▶ _EXERCISE OBJECTIVE_
Read the material below and tally how many lines hold the word "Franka", giving the number and nothing else.

▶ _DATA EXTRACTS_
----
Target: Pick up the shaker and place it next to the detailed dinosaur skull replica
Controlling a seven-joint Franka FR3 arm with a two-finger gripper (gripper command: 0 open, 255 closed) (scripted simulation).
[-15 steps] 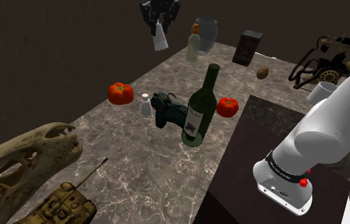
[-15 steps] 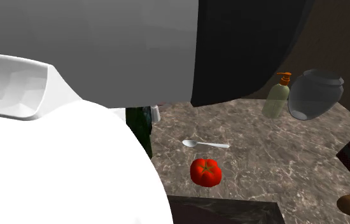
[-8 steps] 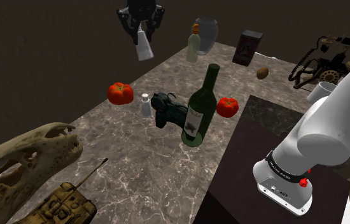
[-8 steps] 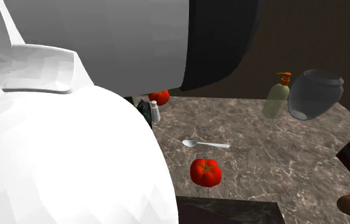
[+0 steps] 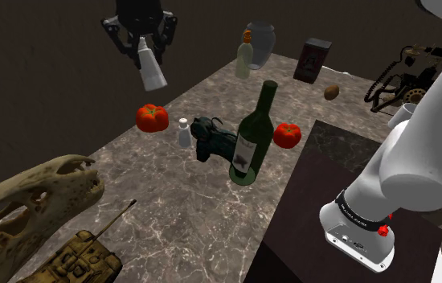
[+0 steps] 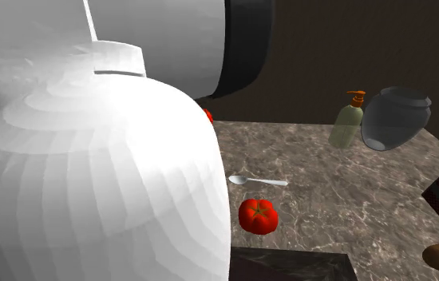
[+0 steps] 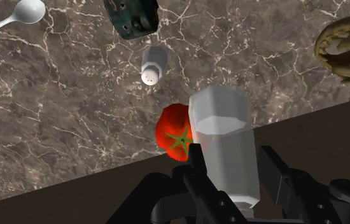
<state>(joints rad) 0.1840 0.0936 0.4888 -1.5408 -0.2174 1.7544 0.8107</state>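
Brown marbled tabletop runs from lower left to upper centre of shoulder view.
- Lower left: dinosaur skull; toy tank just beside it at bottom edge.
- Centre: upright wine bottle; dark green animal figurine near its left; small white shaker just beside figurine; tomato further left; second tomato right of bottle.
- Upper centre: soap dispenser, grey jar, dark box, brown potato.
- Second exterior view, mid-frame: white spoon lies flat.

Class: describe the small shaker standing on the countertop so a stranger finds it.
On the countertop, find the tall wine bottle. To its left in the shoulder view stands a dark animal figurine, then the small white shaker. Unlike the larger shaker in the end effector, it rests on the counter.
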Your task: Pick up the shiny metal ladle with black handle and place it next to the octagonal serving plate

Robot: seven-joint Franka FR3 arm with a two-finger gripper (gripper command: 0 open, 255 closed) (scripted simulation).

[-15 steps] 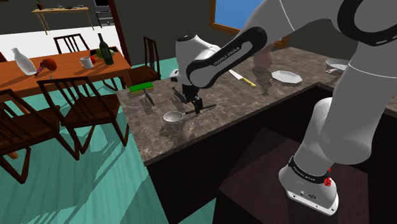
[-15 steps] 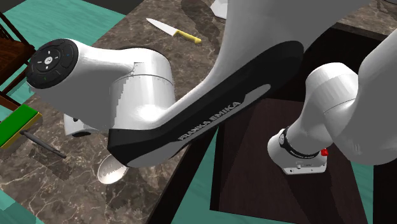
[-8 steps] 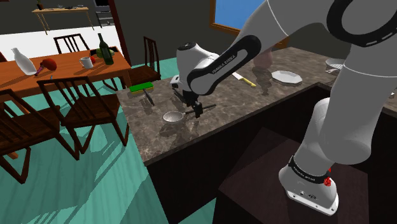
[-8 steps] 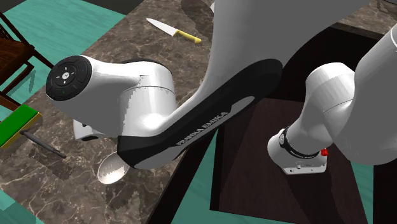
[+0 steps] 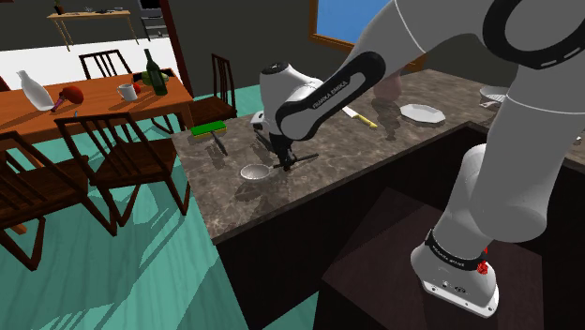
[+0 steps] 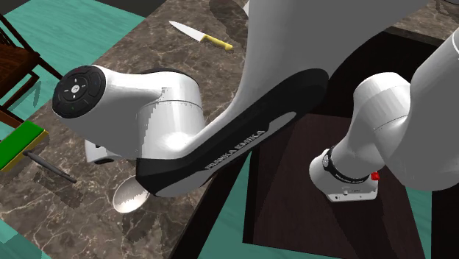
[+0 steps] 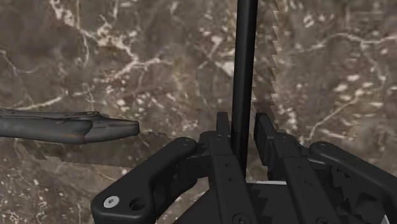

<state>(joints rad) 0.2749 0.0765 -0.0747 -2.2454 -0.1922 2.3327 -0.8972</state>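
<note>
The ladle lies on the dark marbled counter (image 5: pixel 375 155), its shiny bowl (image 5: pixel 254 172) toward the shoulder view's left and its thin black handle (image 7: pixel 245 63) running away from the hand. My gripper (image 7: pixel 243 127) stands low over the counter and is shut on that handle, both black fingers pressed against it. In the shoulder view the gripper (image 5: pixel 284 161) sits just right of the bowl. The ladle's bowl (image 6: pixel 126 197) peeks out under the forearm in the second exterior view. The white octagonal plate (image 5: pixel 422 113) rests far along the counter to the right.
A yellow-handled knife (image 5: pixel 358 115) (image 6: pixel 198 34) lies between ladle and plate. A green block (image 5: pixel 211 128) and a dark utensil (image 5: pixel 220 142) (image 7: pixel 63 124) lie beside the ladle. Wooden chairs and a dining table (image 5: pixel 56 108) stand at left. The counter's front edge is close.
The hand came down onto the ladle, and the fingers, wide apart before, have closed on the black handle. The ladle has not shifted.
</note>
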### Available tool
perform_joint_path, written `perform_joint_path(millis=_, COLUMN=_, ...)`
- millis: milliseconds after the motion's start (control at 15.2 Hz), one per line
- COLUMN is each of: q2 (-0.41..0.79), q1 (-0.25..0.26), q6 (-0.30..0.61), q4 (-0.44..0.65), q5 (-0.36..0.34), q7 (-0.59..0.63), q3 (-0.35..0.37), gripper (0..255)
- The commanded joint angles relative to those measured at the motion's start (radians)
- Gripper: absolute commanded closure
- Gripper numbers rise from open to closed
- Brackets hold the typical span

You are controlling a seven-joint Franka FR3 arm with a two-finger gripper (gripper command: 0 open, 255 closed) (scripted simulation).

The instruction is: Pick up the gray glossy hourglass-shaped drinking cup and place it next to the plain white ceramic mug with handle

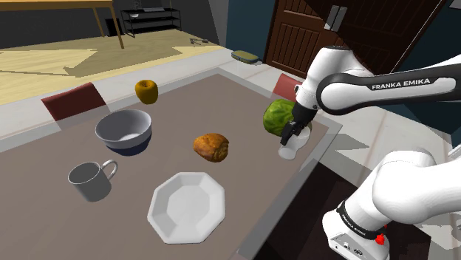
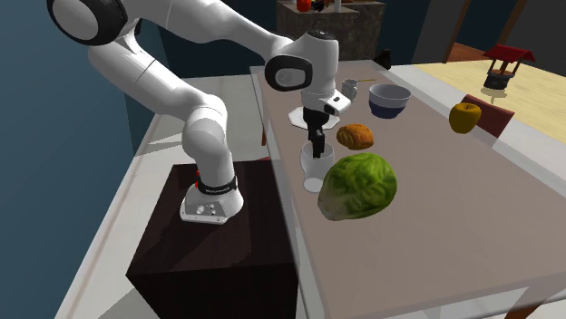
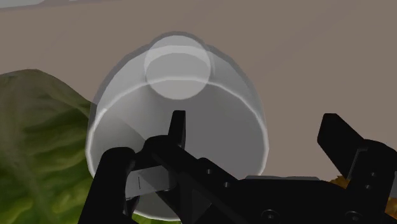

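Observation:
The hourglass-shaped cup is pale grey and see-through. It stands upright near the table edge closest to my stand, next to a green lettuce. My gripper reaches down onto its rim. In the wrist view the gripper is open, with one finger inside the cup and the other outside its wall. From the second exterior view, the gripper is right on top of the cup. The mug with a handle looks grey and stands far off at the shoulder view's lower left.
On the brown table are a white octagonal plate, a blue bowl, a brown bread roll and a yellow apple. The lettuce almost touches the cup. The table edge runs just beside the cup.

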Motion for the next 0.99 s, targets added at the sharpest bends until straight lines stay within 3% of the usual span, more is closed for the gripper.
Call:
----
▶ _ANSWER TO THE PROBLEM_
3